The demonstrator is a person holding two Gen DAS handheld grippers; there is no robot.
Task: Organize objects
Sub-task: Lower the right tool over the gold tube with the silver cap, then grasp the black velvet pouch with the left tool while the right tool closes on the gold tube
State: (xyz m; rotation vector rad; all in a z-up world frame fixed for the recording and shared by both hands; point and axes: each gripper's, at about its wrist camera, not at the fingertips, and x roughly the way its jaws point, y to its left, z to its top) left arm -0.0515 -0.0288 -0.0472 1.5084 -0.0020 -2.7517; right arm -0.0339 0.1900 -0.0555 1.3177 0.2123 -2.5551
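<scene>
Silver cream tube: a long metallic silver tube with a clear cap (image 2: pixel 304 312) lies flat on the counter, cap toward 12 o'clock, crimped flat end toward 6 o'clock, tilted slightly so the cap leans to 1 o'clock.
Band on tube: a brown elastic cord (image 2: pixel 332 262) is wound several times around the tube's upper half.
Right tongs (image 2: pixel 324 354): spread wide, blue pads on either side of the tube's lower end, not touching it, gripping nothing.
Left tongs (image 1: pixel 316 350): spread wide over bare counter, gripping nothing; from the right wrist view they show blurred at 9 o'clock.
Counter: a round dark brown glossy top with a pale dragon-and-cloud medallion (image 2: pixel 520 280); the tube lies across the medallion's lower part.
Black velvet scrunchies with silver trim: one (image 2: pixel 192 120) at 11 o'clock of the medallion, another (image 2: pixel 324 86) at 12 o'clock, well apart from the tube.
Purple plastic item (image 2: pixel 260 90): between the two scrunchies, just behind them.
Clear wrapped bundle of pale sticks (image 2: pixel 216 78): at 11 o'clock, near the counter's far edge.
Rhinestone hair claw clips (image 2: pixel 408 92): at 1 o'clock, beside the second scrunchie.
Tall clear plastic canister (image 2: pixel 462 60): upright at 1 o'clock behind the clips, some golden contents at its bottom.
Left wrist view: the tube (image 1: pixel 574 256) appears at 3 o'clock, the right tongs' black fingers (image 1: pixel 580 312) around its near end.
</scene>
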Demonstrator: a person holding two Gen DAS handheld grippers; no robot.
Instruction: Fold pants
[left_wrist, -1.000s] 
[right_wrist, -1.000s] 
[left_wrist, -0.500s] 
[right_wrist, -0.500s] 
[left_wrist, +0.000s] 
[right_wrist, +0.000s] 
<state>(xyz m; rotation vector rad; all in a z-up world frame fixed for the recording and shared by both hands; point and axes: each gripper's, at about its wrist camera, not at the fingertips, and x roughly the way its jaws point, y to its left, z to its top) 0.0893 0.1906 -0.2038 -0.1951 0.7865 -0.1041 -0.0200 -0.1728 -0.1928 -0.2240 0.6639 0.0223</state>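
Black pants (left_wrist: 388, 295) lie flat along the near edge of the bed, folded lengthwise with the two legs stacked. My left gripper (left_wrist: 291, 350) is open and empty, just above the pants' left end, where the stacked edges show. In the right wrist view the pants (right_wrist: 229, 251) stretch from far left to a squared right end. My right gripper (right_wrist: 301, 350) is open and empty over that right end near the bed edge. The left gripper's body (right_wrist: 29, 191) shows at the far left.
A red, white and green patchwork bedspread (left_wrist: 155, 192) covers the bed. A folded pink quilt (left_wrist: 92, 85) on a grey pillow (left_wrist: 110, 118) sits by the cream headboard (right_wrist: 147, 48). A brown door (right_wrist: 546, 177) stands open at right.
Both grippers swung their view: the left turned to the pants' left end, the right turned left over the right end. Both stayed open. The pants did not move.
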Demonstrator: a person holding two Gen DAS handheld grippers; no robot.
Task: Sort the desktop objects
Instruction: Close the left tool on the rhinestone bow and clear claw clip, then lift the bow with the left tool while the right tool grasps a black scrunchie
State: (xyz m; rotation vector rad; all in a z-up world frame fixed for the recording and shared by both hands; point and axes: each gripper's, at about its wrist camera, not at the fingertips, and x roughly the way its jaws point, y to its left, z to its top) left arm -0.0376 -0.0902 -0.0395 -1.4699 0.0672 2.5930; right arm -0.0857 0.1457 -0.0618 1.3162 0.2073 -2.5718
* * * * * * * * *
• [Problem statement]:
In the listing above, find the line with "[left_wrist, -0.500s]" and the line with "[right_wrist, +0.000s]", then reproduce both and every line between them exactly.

• [Your solution]:
[left_wrist, -0.500s] 
[right_wrist, -0.500s] 
[left_wrist, +0.000s] 
[right_wrist, +0.000s] 

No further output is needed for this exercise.